* **Activity**
Write out the listing below without alteration, omitting its pictures.

* **Data below**
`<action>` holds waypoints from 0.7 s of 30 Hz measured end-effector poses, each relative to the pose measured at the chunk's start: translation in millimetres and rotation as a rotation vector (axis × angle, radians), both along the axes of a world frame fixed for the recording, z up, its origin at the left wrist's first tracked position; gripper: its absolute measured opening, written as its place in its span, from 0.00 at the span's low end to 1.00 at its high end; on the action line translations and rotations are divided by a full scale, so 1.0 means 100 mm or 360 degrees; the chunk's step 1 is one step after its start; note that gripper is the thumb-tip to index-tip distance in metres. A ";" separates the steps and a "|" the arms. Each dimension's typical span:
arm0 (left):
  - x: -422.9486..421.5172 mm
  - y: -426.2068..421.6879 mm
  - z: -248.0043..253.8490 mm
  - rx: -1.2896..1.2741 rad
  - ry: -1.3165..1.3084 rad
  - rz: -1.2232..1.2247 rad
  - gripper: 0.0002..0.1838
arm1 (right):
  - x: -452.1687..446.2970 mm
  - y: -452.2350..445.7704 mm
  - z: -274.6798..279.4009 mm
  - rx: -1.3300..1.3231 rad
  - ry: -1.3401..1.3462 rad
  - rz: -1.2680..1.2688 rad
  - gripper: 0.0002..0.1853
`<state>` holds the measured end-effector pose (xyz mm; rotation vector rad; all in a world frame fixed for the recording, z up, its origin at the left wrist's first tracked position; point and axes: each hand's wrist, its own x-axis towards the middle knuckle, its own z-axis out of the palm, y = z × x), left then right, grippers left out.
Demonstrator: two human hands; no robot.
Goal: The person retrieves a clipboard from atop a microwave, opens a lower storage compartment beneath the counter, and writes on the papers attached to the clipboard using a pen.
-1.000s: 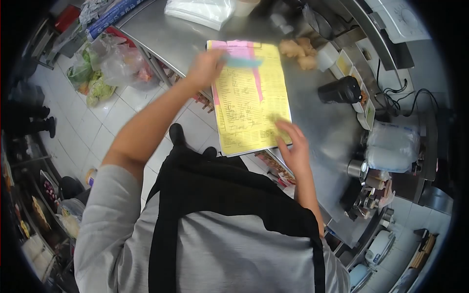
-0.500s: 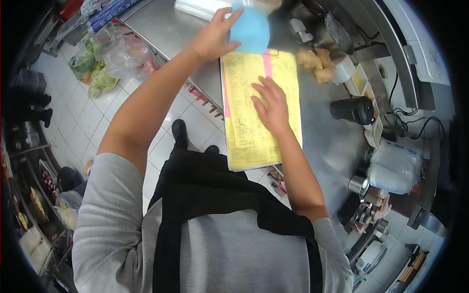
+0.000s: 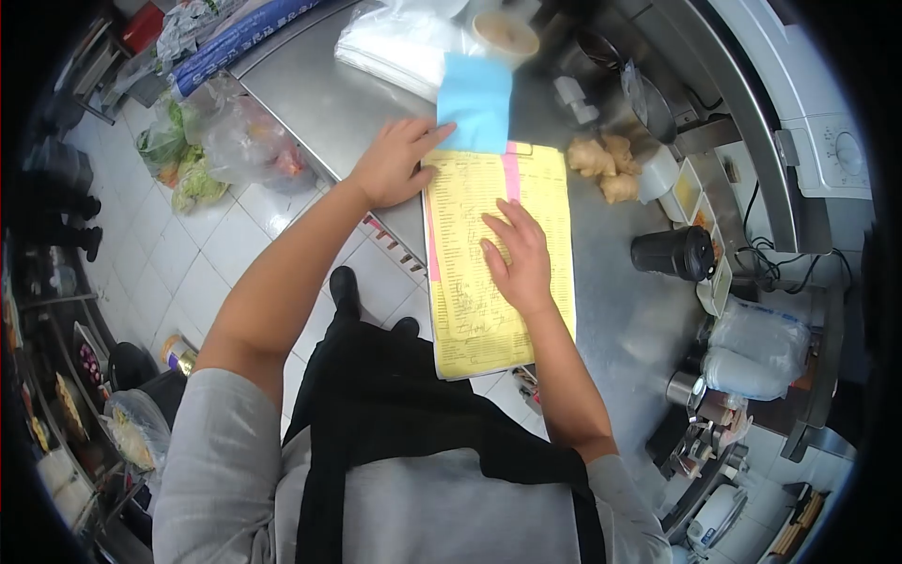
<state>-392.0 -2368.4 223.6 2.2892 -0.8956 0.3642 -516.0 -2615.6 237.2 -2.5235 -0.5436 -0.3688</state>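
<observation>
Our left hand [image 3: 393, 162] has come down the blue sheet [image 3: 477, 101], grip wide, so it now joins our loosely spread right hand [image 3: 522, 261] at the yellow papers [image 3: 462, 221].

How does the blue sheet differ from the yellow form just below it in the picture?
Marking: the blue sheet shows no print, while the yellow form carries printed lines and handwriting.
Size: the blue sheet looks much smaller than the yellow form.
Hands: the left hand has its forefinger over the blue sheet's edge; the right hand lies over the yellow form.
Shared: both look like paper.
</observation>
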 end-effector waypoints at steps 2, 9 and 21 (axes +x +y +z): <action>-0.03 0.04 -0.03 0.0076 0.0147 -0.0045 0.38 | -0.04 0.01 0.02 0.0056 0.0024 -0.0025 0.18; -0.05 0.03 0.02 0.0123 0.0168 0.0006 0.40 | 0.27 -0.12 0.11 0.0263 0.0080 -0.0106 0.09; -0.04 0.03 0.05 0.0130 0.0161 -0.0013 0.42 | 1.35 -0.01 0.03 0.0771 0.0195 -0.0250 0.11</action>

* **Task answer**
`<action>` holds waypoints from 0.7 s of 30 Hz measured end-effector poses, each relative to the pose measured at the chunk's start: translation in millimetres and rotation as a rotation vector (axis × angle, radians), both along the axes of a world frame fixed for the recording, z up, its origin at the left wrist's first tracked position; gripper: its absolute measured opening, written as its place in its span, from 0.00 at the span's low end to 1.00 at its high end; on the action line translations and rotations are divided by a full scale, so 1.0 means 100 mm or 360 degrees; the chunk's step 1 is one step after its start; note that gripper is the thumb-tip to index-tip distance in metres. A ";" separates the steps and a "|" the arms. Each dimension's typical span:
arm0 (left):
  - x: -422.9486..421.5172 mm
  - y: -426.2068..421.6879 mm
  - z: -248.0043..253.8490 mm
  - rx: -1.2896..1.2741 rad
  - ry: -1.3165..1.3084 rad
  - rz: -1.2232..1.2247 rad
  - gripper: 0.0002..0.1838
arm1 (right):
  - x: -452.1687..446.2970 mm
  - y: -452.2350..445.7704 mm
  - z: -274.6798..279.4009 mm
  - rx: -1.3300..1.3231 rad
  - ry: -1.3401..1.3462 rad
  - rz: -1.2680..1.2688 rad
  - gripper: 0.0002..0.1853
`<state>` holds the measured end-effector pose (xyz mm; rotation vector rad; all in a world frame fixed for the recording, z up, its origin at the left wrist's first tracked position; point and axes: each hand's wrist, its own x-axis towards the middle knuckle, its own z-axis out of the palm, y = z × x), left then right, grippers left out.
Demonstrator: two human hands; no robot.
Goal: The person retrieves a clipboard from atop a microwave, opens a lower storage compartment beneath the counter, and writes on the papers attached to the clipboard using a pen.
-1.000s: 
-0.500s: 
+0.000s: 
<state>-392.0 -2368.4 223.6 2.2892 -0.8956 0.3642 -516.0 -2615.6 237.2 -2.5235 -0.5436 -0.3688</state>
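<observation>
Our left hand [image 3: 393, 162] has come down the blue sheet [image 3: 477, 101], grip wide, so it now joins our loosely spread right hand [image 3: 522, 261] at the yellow papers [image 3: 462, 221].

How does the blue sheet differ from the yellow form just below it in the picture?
Marking: the blue sheet shows no print, while the yellow form carries printed lines and handwriting.
Size: the blue sheet looks much smaller than the yellow form.
Hands: the left hand has its forefinger over the blue sheet's edge; the right hand lies over the yellow form.
Shared: both look like paper.
</observation>
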 end-effector waypoints at steps 2, 9 and 21 (axes +x +y +z): <action>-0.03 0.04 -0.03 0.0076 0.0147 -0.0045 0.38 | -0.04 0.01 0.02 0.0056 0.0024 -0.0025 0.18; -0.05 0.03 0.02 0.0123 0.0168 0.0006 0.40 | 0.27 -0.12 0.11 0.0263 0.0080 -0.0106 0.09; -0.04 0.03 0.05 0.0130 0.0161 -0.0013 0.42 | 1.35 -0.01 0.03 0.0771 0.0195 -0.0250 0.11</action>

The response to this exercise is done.